By Jeanne-Vida Douglas
In 1996 Harriet Edna Marchant was admitted to Penrith Hospital, having been diagnosed with a blood clot in her arm. In an attempt to pinpoint the clot a dye was injected into her bloodstream through a drip inserted into her femoral vein in her upper thigh.
Due to a series of simple mistakes and oversights, the insertion point was not appropriately monitored and the blood clot bled into the surrounding tissue.
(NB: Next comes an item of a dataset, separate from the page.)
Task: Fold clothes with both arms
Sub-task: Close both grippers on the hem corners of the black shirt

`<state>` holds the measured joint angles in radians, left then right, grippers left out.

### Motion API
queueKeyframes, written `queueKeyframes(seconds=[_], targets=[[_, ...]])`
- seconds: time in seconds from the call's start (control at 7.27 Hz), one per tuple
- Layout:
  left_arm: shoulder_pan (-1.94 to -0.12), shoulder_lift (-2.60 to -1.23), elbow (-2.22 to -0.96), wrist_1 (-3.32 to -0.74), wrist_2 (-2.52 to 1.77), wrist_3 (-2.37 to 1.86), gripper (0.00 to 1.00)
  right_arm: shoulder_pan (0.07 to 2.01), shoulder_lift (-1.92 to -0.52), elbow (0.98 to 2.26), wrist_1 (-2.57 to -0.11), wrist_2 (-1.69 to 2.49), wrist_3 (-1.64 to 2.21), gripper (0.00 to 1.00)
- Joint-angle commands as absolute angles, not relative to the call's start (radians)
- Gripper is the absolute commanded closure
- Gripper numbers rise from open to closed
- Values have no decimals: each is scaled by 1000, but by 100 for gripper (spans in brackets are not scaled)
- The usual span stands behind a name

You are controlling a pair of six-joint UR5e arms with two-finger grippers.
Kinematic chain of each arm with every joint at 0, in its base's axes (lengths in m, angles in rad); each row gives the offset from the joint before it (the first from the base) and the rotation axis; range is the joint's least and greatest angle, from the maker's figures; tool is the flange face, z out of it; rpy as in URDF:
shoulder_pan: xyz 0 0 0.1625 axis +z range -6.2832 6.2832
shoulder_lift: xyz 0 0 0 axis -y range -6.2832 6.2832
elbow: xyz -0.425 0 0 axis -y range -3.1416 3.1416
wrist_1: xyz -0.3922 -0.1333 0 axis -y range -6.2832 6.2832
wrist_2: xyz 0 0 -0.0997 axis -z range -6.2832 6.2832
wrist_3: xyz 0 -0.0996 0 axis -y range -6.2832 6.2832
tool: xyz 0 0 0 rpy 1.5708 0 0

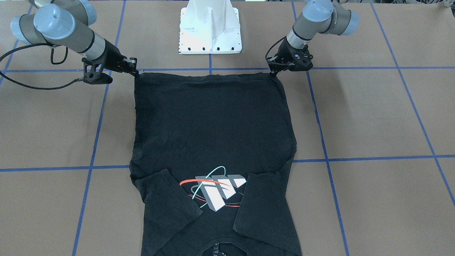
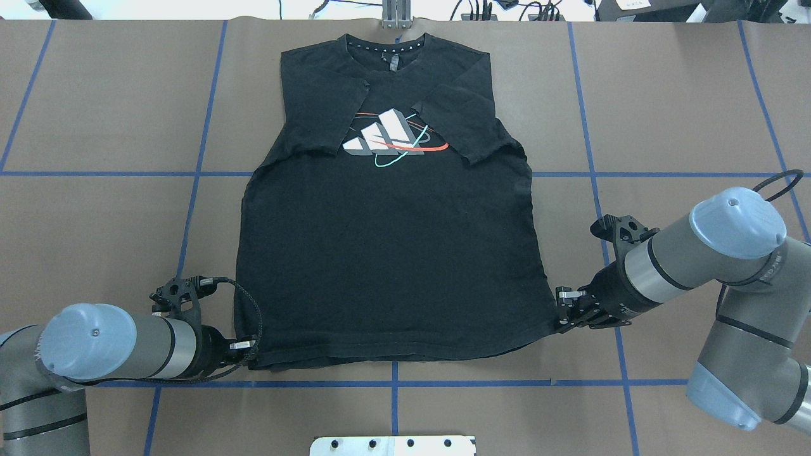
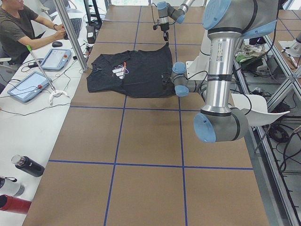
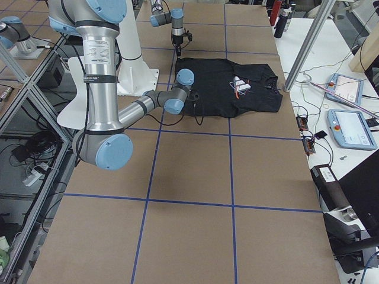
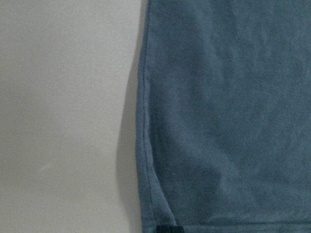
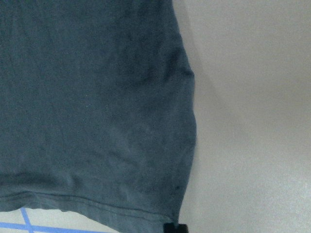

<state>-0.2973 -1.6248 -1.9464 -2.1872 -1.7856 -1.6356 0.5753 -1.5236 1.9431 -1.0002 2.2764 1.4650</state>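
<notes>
Corners nearest me are pinched shut in my left gripper [image 2: 248, 353] and right gripper [image 2: 562, 315], so the shirt [image 2: 393, 253], flat between them and logo up, should fold over evenly.

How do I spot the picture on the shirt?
On the brown table with blue lines lies a black T-shirt. Between the folded-in sleeves is the logo: white-grey bars ringed by red and cyan loops, the shirt's only colour.

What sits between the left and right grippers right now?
Only the bottom hem of the T-shirt: it runs straight from the left gripper to the right gripper, a corner at each. The overhead view shows it best.
</notes>
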Motion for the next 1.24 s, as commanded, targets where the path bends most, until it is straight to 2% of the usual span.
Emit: queueKeyframes(seconds=[0.0, 0.41, 0.69, 1.1], targets=[[-302, -1620, -1953, -2186, -1786, -1635, 37, 575, -1523, 1942, -1000, 2276, 1465, 100], [-302, -1621, -1954, -2163, -1784, -1635, 38, 575, -1523, 1940, -1000, 2276, 1462, 100], [-302, -1624, -1962, -2163, -1784, -1637, 44, 577, -1523, 1939, -1000, 2276, 1459, 100], [-301, -1617, -1960, -2161, -1784, -1635, 44, 575, -1523, 1939, -1000, 2276, 1457, 100]])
Twenty-four hours later the bleeding had resulted in cardiac arrest—the wound had engulfed her upper thigh and was infected with Staphylococcus aureus bacteria.
Having entered the hospital a fit and alert 85-year-old, Marchant never fully recovered from what should have been a routine procedure.
Thankfully she was not to be counted among the 10,000 Australians estimated to loose their lives each year due to iatrogenic injury—she was wheeled out of the hospital she had walked into—but following the incident she found it challenging to recognise any of her seven adult children.
Latrogenic injury is the unintended or unnecessary harm or suffering arising from any aspect of healthcare management.
According to a study that was carried out by the Australian Patient Safety Foundation in 2001, iatrogenic injury causes 10,000 deaths and is responsible for around 10 percent of admissions to acute care wards.
The same report suggests that “medical misadventure consumes over half the amount spent on compensation and insurance by State Treasury Departments”, and costs the Federal Government in treatment about $2000 million annually.
In fact you are 40 times more likely to die as a result of iatrogenic injury in a hospital than you are to die from trauma from a motor accident.
While it’s not always clear-cut, roughly 20 percent of these deaths are thought to result from communications problems or poor record keeping, as opposed to other forms of misadventure.